__Aim of the exercise__:
Every entry should be transcribed word for word, so that nothing is missing.

= = = = = = =

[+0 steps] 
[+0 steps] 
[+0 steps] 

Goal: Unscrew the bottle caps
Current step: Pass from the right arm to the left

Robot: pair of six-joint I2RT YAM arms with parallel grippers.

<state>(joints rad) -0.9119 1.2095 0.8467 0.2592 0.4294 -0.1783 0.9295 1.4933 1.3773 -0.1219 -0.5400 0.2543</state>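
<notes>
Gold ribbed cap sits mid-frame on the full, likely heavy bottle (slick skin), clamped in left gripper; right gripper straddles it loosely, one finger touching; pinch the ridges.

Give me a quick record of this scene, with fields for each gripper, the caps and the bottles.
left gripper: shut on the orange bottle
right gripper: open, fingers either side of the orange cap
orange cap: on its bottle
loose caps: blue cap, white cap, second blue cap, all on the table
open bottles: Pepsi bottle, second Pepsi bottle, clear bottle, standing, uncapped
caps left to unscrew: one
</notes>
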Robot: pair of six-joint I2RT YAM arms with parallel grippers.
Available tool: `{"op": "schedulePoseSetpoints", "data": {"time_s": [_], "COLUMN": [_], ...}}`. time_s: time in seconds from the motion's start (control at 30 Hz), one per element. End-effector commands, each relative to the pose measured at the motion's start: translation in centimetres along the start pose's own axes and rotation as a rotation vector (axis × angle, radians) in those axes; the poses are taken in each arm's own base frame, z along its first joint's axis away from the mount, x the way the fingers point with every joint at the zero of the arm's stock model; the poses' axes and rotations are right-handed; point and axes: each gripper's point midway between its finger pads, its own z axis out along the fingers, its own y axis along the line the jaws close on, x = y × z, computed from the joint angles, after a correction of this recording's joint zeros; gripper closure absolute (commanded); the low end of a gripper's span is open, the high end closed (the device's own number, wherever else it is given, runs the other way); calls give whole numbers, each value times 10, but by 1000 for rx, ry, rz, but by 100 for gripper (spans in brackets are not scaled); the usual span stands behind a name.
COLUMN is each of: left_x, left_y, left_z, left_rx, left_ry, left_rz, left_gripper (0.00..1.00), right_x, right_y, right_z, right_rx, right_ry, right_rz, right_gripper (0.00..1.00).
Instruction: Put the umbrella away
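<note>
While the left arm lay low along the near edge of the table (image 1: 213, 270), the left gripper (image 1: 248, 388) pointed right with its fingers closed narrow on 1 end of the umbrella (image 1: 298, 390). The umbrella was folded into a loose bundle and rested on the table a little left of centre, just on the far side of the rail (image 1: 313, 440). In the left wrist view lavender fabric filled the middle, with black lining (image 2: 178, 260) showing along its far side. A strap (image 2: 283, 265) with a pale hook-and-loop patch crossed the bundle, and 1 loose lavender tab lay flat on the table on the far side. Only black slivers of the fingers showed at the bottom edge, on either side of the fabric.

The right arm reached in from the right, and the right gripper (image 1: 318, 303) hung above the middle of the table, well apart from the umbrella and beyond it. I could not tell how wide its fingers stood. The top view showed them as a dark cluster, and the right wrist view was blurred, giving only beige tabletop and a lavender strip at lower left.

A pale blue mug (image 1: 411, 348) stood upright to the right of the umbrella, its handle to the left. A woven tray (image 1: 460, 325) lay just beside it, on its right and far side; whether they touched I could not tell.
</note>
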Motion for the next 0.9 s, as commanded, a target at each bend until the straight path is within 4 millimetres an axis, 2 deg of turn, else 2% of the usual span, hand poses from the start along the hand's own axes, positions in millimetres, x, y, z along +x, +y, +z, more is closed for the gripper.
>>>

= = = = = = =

__Written reply__:
[+0 steps] 
[+0 steps] 
[+0 steps] 

Goal: Unscrew the bottle caps
Current step: Pass from the right arm to the left

Robot: pair of six-joint I2RT YAM arms with parallel grippers.

<state>(joints rad) -0.9119 1.2095 0.8467 0.2592 0.4294 -0.1783 0.9295 1.4933 1.3773 -0.1219 -0.5400 0.2543</state>
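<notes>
Gold ribbed cap sits mid-frame on the full, likely heavy bottle (slick skin), clamped in left gripper; right gripper straddles it loosely, one finger touching; pinch the ridges.

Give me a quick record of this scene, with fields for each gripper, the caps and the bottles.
left gripper: shut on the orange bottle
right gripper: open, fingers either side of the orange cap
orange cap: on its bottle
loose caps: blue cap, white cap, second blue cap, all on the table
open bottles: Pepsi bottle, second Pepsi bottle, clear bottle, standing, uncapped
caps left to unscrew: one
</notes>
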Robot: pair of six-joint I2RT YAM arms with parallel grippers.
Available tool: `{"op": "schedulePoseSetpoints", "data": {"time_s": [_], "COLUMN": [_], ...}}`. time_s: time in seconds from the motion's start (control at 30 Hz), one per element. End-effector commands, each relative to the pose measured at the motion's start: translation in centimetres along the start pose's own axes and rotation as a rotation vector (axis × angle, radians) in those axes; the poses are taken in each arm's own base frame, z along its first joint's axis away from the mount, x the way the fingers point with every joint at the zero of the arm's stock model; the poses' axes and rotations are right-handed; point and axes: each gripper's point midway between its finger pads, its own z axis out along the fingers, its own y axis along the line the jaws close on, x = y × z, computed from the joint angles, after a correction of this recording's joint zeros; gripper closure absolute (commanded); the low end of a gripper's span is open, the high end closed (the device's own number, wherever else it is given, runs the other way); calls give whole numbers, each value times 10, but by 1000 for rx, ry, rz, but by 100 for gripper (spans in brackets are not scaled); the usual span stands behind a name.
COLUMN is each of: left_x, left_y, left_z, left_rx, left_ry, left_rz, left_gripper (0.00..1.00), right_x, right_y, right_z, right_rx, right_ry, right_rz, right_gripper (0.00..1.00).
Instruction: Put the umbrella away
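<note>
While the left arm lay low along the near edge of the table (image 1: 213, 270), the left gripper (image 1: 248, 388) pointed right with its fingers closed narrow on 1 end of the umbrella (image 1: 298, 390). The umbrella was folded into a loose bundle and rested on the table a little left of centre, just on the far side of the rail (image 1: 313, 440). In the left wrist view lavender fabric filled the middle, with black lining (image 2: 178, 260) showing along its far side. A strap (image 2: 283, 265) with a pale hook-and-loop patch crossed the bundle, and 1 loose lavender tab lay flat on the table on the far side. Only black slivers of the fingers showed at the bottom edge, on either side of the fabric.

The right arm reached in from the right, and the right gripper (image 1: 318, 303) hung above the middle of the table, well apart from the umbrella and beyond it. I could not tell how wide its fingers stood. The top view showed them as a dark cluster, and the right wrist view was blurred, giving only beige tabletop and a lavender strip at lower left.

A pale blue mug (image 1: 411, 348) stood upright to the right of the umbrella, its handle to the left. A woven tray (image 1: 460, 325) lay just beside it, on its right and far side; whether they touched I could not tell.
</note>
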Motion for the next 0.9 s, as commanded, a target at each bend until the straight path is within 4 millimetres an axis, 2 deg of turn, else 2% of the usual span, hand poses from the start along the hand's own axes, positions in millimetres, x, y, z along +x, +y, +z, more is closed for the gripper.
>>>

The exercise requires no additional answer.